> _Assigned task_: Look below for the line that has "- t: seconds". Set down the lines from there through the line that has "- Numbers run", exactly as written.

> _Records for this task_:
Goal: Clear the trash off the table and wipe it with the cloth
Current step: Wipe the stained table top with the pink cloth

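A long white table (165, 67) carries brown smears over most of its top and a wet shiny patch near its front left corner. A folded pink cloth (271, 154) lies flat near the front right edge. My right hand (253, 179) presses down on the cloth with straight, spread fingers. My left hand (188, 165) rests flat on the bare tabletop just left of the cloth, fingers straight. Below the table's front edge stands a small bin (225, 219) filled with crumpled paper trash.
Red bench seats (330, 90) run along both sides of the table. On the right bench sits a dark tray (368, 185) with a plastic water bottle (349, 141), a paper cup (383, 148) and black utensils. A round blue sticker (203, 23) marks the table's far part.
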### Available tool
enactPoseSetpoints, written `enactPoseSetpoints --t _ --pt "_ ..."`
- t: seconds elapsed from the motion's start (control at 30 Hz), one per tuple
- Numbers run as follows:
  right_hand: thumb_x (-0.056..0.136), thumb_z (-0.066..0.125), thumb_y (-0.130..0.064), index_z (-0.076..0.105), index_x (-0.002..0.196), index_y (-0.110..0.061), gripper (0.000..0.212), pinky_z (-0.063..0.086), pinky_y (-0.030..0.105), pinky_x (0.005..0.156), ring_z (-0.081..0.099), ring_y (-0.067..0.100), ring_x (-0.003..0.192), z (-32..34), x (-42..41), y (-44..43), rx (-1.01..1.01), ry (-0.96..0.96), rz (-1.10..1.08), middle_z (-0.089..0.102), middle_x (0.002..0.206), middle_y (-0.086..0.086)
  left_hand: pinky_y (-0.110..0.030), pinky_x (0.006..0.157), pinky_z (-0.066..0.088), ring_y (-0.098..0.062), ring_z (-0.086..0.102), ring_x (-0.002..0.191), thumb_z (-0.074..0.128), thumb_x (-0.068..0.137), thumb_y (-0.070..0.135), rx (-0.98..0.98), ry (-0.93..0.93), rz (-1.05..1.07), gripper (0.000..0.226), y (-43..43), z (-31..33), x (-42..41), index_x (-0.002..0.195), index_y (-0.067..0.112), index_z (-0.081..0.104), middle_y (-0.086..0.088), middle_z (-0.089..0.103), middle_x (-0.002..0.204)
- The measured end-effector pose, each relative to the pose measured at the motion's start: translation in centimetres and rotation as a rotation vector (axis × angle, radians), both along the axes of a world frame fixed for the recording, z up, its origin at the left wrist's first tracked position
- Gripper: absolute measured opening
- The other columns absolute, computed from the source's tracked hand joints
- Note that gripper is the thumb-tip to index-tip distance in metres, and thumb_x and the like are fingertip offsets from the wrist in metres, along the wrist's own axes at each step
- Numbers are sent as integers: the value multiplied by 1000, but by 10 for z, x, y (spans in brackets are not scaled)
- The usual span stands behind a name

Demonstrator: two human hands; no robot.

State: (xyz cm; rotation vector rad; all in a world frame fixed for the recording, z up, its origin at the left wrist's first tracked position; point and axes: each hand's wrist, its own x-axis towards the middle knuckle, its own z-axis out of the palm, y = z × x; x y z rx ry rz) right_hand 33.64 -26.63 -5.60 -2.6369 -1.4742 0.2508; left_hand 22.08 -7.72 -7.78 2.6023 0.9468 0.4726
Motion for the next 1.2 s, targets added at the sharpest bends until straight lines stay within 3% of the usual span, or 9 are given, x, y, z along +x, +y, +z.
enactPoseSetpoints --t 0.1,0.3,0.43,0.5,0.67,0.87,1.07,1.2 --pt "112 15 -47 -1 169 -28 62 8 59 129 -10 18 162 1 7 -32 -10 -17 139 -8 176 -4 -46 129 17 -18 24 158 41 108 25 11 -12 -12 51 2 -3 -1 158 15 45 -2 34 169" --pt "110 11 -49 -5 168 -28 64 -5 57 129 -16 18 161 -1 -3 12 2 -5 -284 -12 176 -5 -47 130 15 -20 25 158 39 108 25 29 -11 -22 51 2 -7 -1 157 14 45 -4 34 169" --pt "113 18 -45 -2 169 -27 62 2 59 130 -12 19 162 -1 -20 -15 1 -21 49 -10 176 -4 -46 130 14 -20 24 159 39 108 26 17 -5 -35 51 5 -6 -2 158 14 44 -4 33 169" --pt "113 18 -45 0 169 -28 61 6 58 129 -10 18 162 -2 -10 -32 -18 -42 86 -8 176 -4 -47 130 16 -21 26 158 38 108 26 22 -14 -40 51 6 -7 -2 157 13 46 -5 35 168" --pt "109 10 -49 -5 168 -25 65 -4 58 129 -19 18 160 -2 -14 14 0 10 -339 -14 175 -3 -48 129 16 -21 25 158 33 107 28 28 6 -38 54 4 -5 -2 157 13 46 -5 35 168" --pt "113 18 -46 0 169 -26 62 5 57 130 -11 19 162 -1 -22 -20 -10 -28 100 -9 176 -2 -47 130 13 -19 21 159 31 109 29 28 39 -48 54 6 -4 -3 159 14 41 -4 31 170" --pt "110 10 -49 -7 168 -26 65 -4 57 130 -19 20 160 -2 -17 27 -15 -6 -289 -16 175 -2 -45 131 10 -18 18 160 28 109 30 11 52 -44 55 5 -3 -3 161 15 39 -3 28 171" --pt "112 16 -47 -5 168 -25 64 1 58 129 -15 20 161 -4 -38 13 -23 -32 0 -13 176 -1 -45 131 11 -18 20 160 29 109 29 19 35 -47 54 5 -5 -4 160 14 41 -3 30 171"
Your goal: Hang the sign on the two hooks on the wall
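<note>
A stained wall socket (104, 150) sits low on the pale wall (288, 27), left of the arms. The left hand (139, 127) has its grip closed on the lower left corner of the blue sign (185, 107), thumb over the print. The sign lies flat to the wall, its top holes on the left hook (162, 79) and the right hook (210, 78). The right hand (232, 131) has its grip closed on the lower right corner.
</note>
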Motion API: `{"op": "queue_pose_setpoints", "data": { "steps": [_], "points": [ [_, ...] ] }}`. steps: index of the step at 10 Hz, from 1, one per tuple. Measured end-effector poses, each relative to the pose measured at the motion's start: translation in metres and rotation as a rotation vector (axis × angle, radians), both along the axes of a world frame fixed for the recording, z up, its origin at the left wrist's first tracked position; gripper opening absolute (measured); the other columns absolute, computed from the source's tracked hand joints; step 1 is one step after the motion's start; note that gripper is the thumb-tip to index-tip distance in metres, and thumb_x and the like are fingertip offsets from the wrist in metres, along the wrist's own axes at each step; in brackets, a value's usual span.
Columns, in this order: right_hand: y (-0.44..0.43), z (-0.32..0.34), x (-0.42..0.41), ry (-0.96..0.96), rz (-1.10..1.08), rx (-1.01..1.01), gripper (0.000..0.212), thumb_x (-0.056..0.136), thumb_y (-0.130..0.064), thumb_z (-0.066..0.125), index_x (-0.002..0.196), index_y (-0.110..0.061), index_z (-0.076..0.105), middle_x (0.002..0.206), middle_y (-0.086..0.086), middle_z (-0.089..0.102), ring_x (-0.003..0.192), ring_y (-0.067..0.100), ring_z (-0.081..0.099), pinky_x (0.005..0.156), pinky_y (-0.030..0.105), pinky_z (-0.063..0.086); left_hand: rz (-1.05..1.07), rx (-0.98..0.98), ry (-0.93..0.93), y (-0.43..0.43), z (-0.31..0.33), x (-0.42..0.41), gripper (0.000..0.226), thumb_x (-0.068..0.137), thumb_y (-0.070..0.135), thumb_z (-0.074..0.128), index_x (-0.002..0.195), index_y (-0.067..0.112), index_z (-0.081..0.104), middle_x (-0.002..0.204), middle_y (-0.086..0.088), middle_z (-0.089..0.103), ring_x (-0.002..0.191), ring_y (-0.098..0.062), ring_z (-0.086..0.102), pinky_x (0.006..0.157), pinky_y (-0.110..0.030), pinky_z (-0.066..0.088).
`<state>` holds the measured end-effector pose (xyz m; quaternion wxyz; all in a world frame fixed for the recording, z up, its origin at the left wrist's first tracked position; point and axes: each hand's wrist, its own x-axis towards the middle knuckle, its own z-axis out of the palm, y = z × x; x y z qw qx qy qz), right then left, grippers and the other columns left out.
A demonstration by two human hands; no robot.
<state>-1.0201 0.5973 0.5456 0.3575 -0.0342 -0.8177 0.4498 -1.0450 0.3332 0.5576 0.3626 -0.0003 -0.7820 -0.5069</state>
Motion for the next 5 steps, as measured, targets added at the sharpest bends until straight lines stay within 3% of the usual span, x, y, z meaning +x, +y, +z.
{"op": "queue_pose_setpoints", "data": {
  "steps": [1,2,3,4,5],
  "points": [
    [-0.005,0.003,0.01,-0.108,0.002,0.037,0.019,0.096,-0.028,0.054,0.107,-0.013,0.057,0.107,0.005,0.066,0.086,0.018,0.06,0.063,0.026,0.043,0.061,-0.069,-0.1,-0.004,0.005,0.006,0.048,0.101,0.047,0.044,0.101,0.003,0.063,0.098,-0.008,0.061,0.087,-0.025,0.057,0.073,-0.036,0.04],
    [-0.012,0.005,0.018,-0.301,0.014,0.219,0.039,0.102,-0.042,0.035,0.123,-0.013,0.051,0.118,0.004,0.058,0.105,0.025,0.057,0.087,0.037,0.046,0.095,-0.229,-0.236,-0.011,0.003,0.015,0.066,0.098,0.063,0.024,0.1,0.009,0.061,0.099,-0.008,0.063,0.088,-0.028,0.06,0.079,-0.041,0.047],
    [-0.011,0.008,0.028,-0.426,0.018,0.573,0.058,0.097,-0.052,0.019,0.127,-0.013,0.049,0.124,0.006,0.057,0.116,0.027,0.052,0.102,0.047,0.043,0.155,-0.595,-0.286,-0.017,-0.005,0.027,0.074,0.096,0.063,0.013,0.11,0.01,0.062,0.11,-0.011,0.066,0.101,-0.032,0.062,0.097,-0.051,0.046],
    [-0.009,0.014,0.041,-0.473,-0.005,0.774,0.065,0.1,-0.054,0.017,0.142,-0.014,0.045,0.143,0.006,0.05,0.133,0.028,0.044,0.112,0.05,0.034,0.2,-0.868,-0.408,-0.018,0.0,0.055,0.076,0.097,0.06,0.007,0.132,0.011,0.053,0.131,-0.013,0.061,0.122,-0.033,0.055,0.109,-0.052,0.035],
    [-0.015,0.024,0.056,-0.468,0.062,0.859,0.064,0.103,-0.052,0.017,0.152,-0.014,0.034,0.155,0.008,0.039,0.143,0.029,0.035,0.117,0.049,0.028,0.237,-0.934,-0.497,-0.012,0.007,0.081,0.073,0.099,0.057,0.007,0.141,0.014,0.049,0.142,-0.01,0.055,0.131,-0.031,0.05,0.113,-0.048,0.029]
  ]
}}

> _Output for this exercise_:
- t: seconds elapsed from the motion's start (control at 30 Hz), one per tuple
- Numbers run as follows:

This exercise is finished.